Venezuelan President Nicolas Maduro has announced plans to introduce fingerprint scanners at supermarkets in a bid to stop food smugglers he blames for the crippling shortages gripping the country.
Price controls in Venezuela keep food and other basic goods up to 10 times cheaper than in neighboring countries, and Maduro blames the shortages on smugglers who buy cheap products and sell them for large profits across the border, particularly in Colombia.
Under the new system, the scanners would be used to prevent people from making repeat trips to the supermarket and buying abnormally large amounts of food.
"The order has been given to the superintendency of prices to establish a biometric system in all supermarkets and commercial and distribution chain networks of the republic," Maduro said in announcing the measure.
"The biometric system will be perfect," he said, calling it an "antifraud blessing."

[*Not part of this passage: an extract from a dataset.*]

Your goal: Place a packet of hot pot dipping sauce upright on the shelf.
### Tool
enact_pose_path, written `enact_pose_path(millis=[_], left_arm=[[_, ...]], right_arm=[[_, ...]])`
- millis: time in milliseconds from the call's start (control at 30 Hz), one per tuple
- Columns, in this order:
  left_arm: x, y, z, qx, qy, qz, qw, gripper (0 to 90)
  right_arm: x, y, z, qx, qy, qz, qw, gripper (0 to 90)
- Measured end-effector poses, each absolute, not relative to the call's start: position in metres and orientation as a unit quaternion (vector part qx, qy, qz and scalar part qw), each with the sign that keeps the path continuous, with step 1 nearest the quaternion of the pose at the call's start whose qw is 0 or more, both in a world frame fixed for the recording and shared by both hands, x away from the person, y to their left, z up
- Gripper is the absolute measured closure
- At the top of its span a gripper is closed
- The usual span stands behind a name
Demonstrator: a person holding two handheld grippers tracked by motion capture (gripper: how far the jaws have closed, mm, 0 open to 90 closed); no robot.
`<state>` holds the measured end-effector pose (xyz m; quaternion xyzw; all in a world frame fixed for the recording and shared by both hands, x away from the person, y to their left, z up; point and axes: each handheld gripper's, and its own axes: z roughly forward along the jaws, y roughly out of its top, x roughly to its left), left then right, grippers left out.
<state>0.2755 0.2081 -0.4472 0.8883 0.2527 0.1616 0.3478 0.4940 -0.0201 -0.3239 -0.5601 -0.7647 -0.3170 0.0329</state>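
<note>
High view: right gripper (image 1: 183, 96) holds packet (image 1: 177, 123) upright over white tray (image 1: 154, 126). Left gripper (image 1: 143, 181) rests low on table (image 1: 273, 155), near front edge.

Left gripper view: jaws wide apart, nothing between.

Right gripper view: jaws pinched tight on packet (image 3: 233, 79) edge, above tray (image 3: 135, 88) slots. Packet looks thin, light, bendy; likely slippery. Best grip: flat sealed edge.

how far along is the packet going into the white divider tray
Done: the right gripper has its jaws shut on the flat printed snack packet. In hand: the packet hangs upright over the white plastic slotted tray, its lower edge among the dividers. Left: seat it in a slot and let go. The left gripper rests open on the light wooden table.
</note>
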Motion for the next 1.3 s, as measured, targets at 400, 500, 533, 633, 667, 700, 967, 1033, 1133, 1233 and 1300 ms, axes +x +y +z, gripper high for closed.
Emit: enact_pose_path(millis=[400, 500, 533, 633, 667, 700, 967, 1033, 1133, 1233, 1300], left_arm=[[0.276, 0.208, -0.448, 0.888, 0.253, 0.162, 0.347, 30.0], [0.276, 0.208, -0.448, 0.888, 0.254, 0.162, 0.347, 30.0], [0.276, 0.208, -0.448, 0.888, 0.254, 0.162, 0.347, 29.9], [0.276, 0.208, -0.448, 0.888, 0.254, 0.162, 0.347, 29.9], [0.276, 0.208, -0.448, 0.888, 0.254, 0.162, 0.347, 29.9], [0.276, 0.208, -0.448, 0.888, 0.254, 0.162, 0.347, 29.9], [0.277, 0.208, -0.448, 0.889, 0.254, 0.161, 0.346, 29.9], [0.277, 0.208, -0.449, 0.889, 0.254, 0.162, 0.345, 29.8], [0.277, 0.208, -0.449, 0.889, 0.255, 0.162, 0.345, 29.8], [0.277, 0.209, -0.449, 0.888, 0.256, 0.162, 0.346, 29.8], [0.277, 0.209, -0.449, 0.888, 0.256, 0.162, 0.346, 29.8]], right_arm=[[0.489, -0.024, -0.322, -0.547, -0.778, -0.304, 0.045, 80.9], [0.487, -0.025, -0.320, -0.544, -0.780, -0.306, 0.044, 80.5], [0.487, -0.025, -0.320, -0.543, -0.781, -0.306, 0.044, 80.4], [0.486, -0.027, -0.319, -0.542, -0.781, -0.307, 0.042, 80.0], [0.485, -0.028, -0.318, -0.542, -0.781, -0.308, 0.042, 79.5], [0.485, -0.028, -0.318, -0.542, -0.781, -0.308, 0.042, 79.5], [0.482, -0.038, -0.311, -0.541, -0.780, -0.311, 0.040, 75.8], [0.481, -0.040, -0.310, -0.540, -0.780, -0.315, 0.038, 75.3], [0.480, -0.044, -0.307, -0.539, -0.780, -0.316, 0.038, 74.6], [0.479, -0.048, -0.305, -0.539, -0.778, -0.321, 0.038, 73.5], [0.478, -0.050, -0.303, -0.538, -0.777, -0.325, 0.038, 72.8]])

Despite holding the world's largest oil reserves, Venezuela is mired in an economic crisis marked by a soaring deficit, chronic shortages and annual inflation that stood at 60 percent when the government stopped releasing the figure two months ago.
The fingerprinting plan drew sharp criticism from the opposition, whose leaders compared it to communist rationing.
"This is nothing less than the Cuban rationing book. The government can't presume to tell a family what it's going to eat," said lawmaker Alfonso Marquina of the opposition Justice First party.
Earlier this month, Venezuela began closing its 2,200-kilometer (1,400-mile) border with Colombia every night in a bid to crack down on smuggling.
But critics, including the Colombian government, say the move will do little to solve the problem.